Legal basis: Art. 2 FNIA

As of April 2017, foreign nationals from the following countries may assert their rights under the Free Movement of Persons principles and should consult the section on Europeans. Moreover, persons having a family member who is a national of one of these countries can also, under certain conditions, claim their rights under the AFMP.

Member states of the European Union (EU): Germany, Austria, Belgium, Bulgaria, Cyprus, Croatia*, Denmark, Spain, Estonia, Finland, France, Greece, Hungary, Ireland, Italy, Latvia, Lithuania, Luxembourg, Malta, Netherlands, Poland, Portugal, Czech Republic, Romania, Slovakia, Slovenia, Sweden.

Member states of the European Free Trade Association (EFTA): Norway, Iceland, Principality of Liechtenstein.

*Croatia: note that Croatian citizens have been subject to the AFMP since 1 January 2017. Transitional provisions apply, however, that limit access to the labour market.

Brexit: The UK officially left the European Union on 31 December 2020.

A distinction must be made depending on the date of immigration.

  • If a British person immigrated before 31 December 2020, they maintain those rights which are referred to as “acquired”, in other words, the privileged regime of the AFMP. (
  • If a person immigrates after 31 December 2020, they are considered “non-European”.

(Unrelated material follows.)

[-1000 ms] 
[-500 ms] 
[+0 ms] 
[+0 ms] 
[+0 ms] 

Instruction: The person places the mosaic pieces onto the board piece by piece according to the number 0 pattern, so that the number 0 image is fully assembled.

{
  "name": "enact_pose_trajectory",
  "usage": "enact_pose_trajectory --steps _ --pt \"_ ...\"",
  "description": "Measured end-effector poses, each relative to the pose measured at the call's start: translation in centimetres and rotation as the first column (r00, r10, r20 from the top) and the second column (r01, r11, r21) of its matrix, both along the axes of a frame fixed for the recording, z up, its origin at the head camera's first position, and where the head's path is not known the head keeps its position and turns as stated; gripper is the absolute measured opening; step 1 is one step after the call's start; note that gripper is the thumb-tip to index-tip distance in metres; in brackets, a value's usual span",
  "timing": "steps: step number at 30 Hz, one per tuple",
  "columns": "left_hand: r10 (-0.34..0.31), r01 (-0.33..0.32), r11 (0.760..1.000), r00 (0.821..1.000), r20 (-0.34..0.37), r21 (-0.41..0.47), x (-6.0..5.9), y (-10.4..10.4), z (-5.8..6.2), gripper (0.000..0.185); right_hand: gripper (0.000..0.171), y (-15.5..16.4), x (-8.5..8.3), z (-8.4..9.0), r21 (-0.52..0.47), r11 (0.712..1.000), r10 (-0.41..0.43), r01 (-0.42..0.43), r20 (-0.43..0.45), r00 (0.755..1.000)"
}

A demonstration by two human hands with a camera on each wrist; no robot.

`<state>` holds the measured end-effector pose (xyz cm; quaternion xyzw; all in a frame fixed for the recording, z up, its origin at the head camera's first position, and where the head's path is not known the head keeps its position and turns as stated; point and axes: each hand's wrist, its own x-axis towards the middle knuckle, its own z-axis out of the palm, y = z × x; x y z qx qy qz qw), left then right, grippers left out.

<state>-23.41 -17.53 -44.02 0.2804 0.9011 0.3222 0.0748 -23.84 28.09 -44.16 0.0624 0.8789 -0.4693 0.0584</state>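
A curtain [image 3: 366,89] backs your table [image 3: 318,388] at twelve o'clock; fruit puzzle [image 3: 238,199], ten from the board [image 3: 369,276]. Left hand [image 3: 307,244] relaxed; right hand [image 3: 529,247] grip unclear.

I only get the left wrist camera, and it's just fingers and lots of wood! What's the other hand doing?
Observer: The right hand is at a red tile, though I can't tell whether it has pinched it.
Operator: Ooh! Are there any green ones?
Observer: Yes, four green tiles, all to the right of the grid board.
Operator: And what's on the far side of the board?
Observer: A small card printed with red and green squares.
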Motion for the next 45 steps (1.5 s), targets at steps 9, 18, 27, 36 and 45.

Always consider the following questions:

  1. Is the person coming to reside in Switzerland for educational purposes only?
  2. What is their nationality (and, where applicable, the nationality of their family members)?

The answers to these questions will determine whether this guide is relevant and which section to look at for practical information.

This guide also features a section that applies to both statuses which sets out some precautions to bear in mind, particularly when receiving an administrative decision. It is called: legal action.